*Exercise prompt*: Lines with the word "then": copy all of them from the entries below.

**** Extracted entries

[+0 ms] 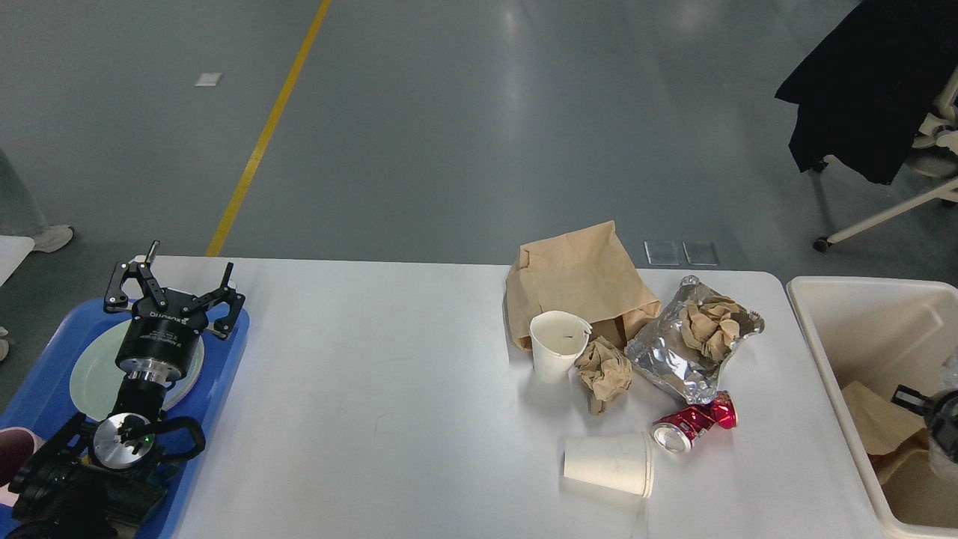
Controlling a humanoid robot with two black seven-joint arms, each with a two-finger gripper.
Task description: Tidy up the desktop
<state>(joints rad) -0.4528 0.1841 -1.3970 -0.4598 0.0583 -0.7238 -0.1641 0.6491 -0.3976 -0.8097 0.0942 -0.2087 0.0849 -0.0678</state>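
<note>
Black fingers of the left gripper (174, 288) are spread wide apart with nothing between them, poised over a pale green plate (93, 370) that sits in the blue tray (224, 352) at the left end of the desktop (374, 389). At the right edge only a small dark part of the right gripper (932, 408) shows, down inside the cream bin (831, 359), and whether its jaws are parted or closed cannot be told (too little of it is visible). Brown paper (876, 427) lies in that bin.

White and slightly glossy, the desktop fills the lower half of the view, its long axis running left to right, its far edge straight across and the far right corner rounded. On its right half lies a cluster of litter: a brown paper bag (576, 281) furthest back, an upright white paper cup (555, 346) touching its front, a crumpled brown paper ball (605, 370) just beside the cup, a silver foil bag (685, 352) holding more crumpled paper, a crushed red can (692, 423) in front of the foil, and a second white paper cup (608, 464) on its side nearest the front edge, mouth towards the can.
</note>
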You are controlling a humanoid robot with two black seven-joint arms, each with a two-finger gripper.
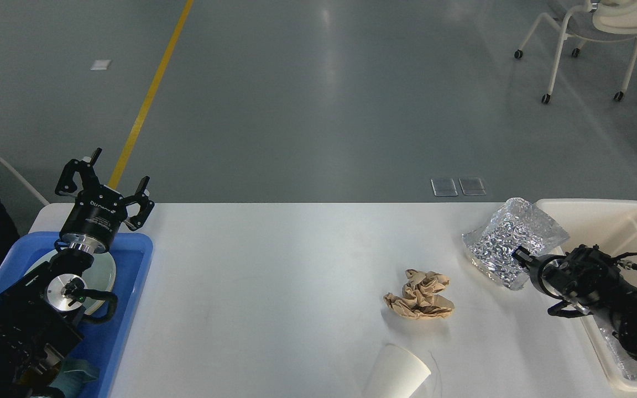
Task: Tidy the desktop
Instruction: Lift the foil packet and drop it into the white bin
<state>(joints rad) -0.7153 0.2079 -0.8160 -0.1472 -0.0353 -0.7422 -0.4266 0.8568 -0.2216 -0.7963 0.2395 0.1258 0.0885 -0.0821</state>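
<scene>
- The counter [296,265], the thing to be tidied, fills the lower half of the frame, from the blue tray [130,287] at lower left to the cream bin [628,215] at lower right.
- Three loose items are seen on it: a silvery crinkled bag [504,237] at right, a crumpled brown paper [421,296] right of centre, and a white paper cup [398,376] lying on its side at the bottom edge.
- The right gripper [520,257] is seen at the bag's lower edge, touching or overlapping it; its jaws are dark and end-on, so it cannot be told whether they are apart or clamped on the bag.
- The step in hand is judged to be the removal of the bag into the bin just beside it.
- A firm pinch on a fold of the film is advised, since such a bag is likely to be slippery and springy.
- The bag is best lifted clear of the bin's wall before release, so that it is not caught on the rim.
- The paper and the cup are left well apart from the bag and need not be disturbed.
- The left gripper [108,185] is held above the tray's far end at upper left, its jaws apart and holding nothing.
- A white plate [100,273] lies in the tray, partly hidden by the left arm.
- Small white lettering is seen on the left gripper's body, too small to be read; no other brand or label is legible.
</scene>
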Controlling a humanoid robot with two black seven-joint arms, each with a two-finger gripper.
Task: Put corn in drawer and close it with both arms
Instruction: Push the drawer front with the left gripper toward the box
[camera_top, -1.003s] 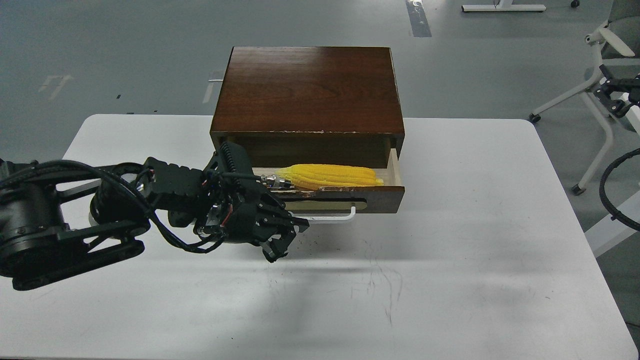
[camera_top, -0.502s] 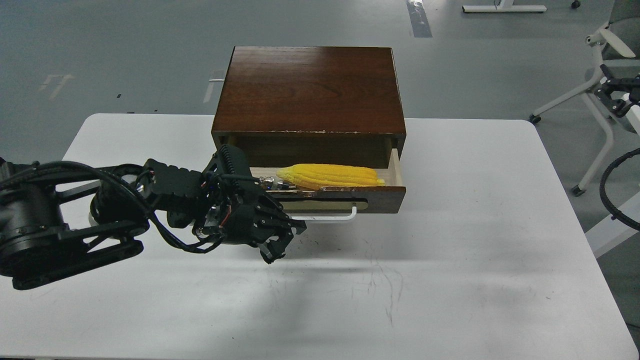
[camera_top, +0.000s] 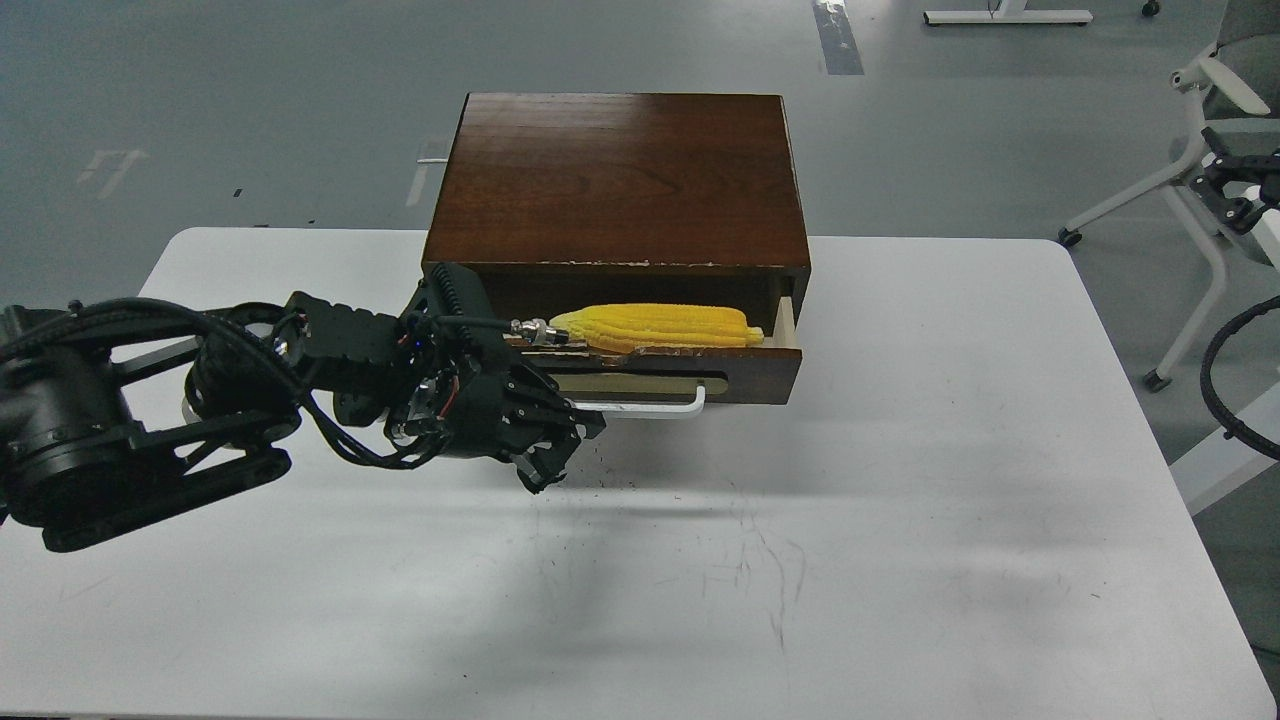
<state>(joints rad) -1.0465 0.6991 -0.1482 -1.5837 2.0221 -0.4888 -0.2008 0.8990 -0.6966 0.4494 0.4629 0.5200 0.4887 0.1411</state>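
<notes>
A white table (camera_top: 900, 560), scuffed with dark marks, carries one dark wooden cabinet (camera_top: 620, 180).

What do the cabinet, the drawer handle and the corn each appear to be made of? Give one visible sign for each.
Cabinet: probably varnished dark wood or veneer; visible grain, chipped pale front edge.
Drawer handle: apparently white-coated metal or plastic; thin, smooth bent bar.
Corn: looks like plastic or foam; uniform bright yellow, matte ridges.

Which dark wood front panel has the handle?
The lower one, the drawer front: tan oval plate and white bar handle. The recessed panel above it is plain.
</notes>
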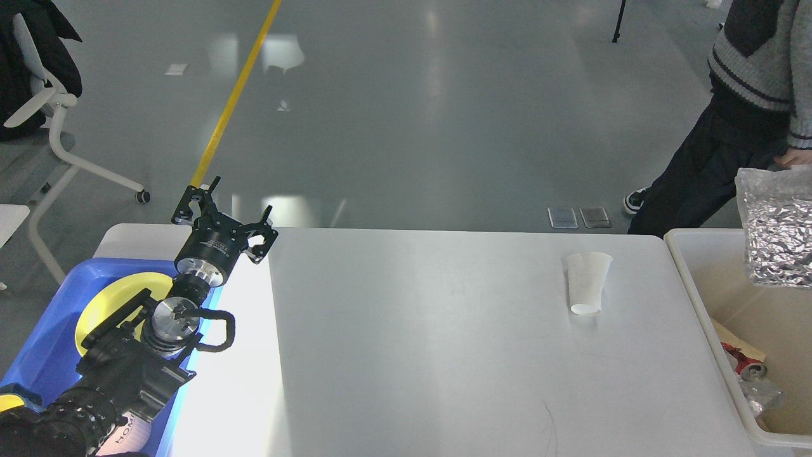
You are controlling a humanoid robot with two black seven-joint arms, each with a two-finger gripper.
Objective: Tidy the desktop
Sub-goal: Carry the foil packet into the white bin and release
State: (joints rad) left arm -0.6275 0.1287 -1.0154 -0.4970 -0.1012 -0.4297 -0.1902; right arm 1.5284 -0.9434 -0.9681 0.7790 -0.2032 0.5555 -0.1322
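Foil bag [775,231] over bin [698,289] (right claw unseen); cup [587,283] left near tabletop [412,330] right edge; left claw [223,212] wide, empty.

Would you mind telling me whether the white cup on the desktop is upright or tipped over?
Upright: the white cup stands on its narrow base on the desktop, its open mouth facing up.

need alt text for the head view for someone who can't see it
A white paper cup stands alone on the desktop, while a crinkled foil bag hangs over the beige bin at right. The left gripper hovers open above a blue tray.
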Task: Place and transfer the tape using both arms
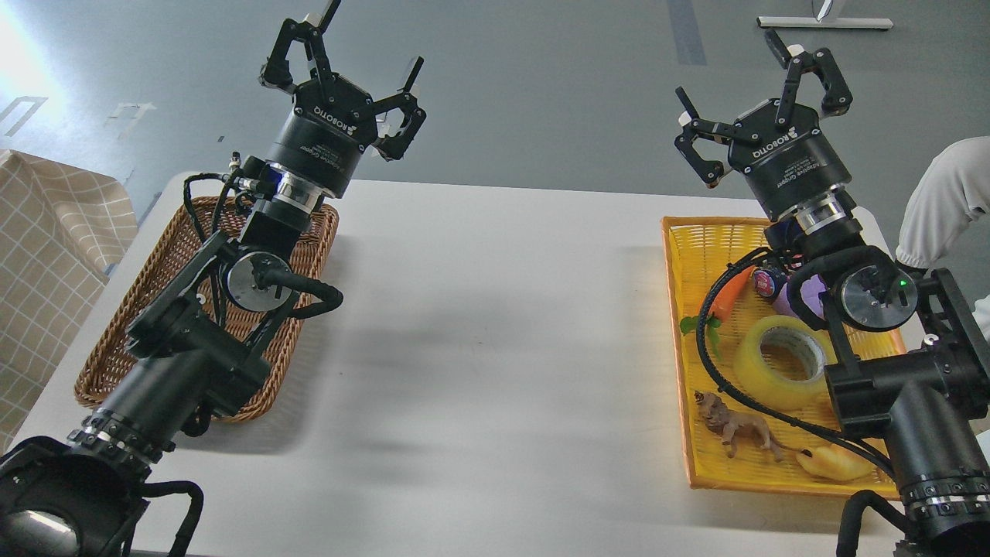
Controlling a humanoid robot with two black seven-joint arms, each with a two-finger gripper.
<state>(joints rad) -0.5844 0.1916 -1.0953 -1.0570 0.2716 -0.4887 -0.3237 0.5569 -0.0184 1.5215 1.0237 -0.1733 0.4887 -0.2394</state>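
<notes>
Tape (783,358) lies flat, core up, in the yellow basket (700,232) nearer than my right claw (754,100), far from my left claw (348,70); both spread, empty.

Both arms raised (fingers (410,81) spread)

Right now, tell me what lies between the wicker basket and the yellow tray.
Only bare white table shows in the head view between the wicker basket and the yellow tray.
</notes>
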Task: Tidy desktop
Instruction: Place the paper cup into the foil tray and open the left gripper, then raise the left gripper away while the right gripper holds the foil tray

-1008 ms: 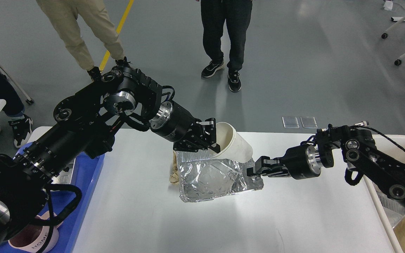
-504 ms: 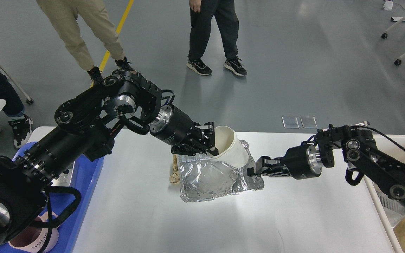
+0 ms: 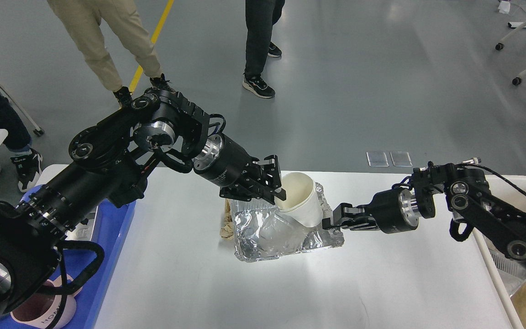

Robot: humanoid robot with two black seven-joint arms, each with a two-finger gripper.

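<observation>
Left tool point(image 3: 276, 191): fingers pinching the near-left rim of a white paper cup point(image 3: 302, 201), one finger inside the mouth, one outside. Cup is tilted, mouth up and toward the left arm, base down inside a crumpled foil tray point(image 3: 272, 233).

Right tool point(image 3: 328, 222): at the foil tray's right edge, touching the foil just below the cup's base. Fingers look pressed onto the foil rim, but they're dark and small here, so can't tell for sure whether it's clamped.

Foil tray sits on the white tabletop point(image 3: 336, 283), about mid-width and nearer the far edge than the near one. A crumpled beige paper scrap point(image 3: 226, 227) lies against the tray's left side.

Blue plastic tray point(image 3: 107, 256) along the tabletop's left edge, mostly hidden by the left arm; a pinkish mug point(image 3: 46, 310) stands in its near end. Cream bin point(image 3: 525, 274) against the tabletop's right edge, partly behind the right arm.

Past the far edge: grey floor, legs of two people standing point(image 3: 258, 45).
</observation>
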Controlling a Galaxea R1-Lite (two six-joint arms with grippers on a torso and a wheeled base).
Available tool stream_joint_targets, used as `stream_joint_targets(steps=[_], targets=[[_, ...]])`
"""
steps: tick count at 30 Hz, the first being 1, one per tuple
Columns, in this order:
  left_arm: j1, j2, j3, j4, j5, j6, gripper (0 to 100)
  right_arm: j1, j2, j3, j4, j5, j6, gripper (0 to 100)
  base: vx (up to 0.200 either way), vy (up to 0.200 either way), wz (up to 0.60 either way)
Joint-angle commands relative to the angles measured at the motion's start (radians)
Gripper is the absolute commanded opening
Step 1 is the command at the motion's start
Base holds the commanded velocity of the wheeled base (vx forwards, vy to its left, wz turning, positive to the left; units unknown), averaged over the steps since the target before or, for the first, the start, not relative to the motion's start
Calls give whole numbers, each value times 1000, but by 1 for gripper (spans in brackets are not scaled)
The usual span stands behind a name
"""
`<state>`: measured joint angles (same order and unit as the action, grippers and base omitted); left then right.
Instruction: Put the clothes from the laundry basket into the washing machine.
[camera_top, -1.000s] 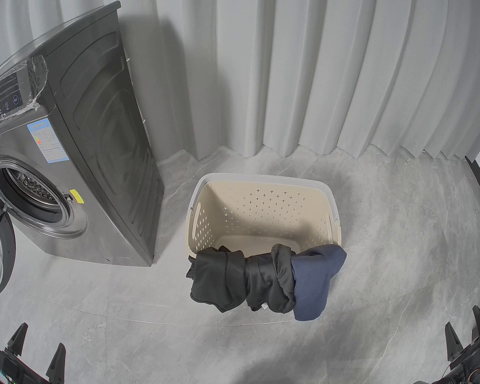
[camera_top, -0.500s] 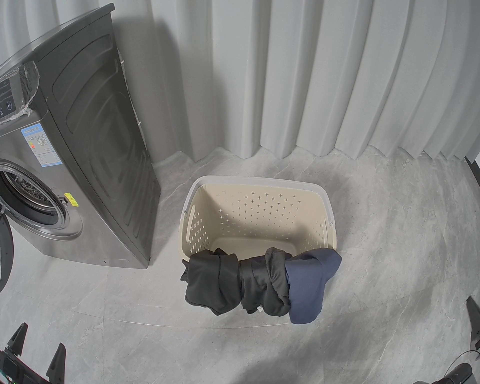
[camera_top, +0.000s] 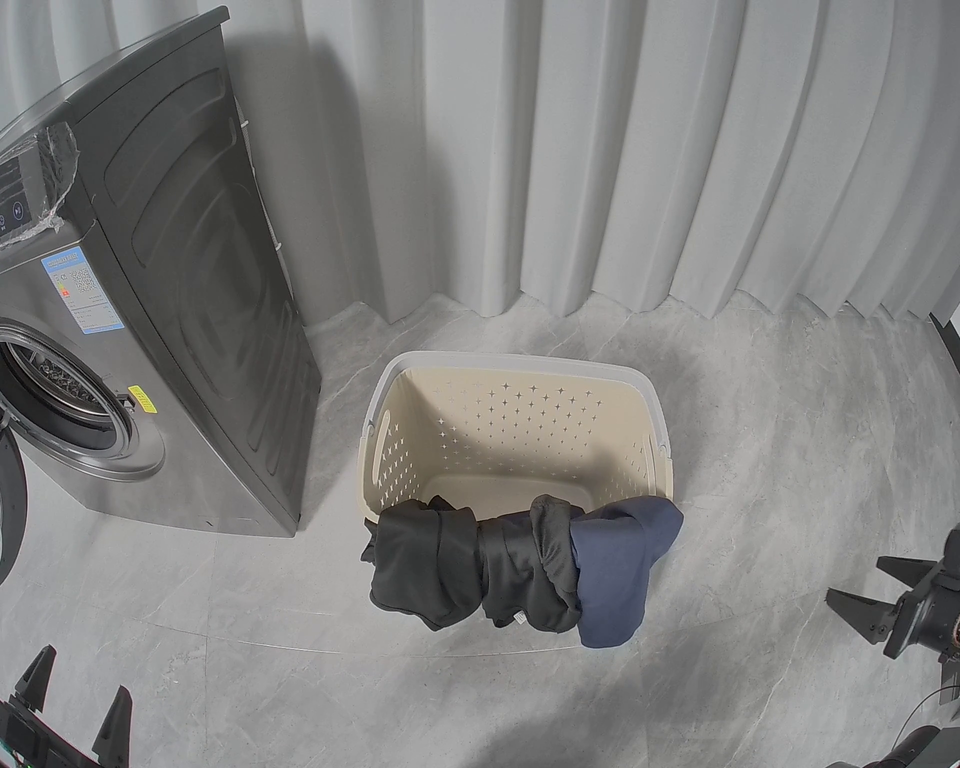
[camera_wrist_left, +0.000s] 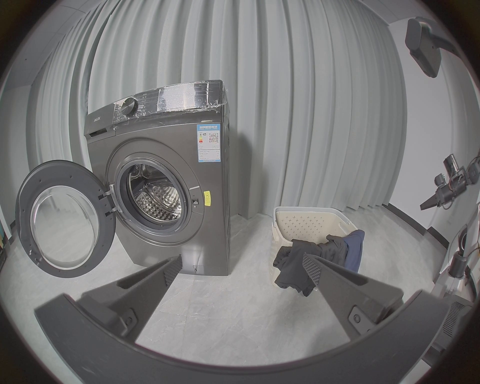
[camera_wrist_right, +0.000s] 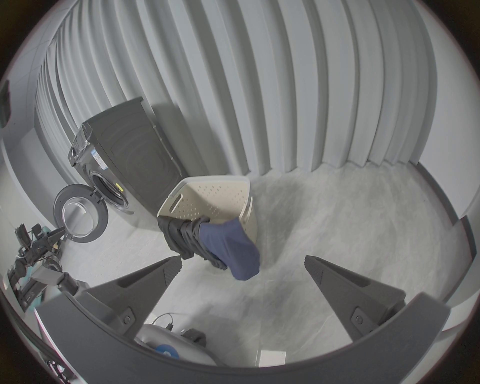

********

*Response box*:
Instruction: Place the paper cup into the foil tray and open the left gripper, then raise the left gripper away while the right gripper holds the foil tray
`<state>`: measured joint angles (same order and unit as the action, grippers and base omitted); left then right.

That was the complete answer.